Data section: Begin
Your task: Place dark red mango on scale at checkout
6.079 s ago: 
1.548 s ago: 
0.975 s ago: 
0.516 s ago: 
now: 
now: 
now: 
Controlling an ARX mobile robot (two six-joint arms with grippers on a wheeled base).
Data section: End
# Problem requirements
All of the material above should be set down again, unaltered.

# Solution to the problem
Your task: Place dark red mango on scale at checkout
6.079 s ago: 
1.548 s ago: 
0.975 s ago: 
0.516 s ago: 
now: 
now: 
now: 
Controlling an ARX mobile robot (two six-joint arms with grippers on a wheeled base).

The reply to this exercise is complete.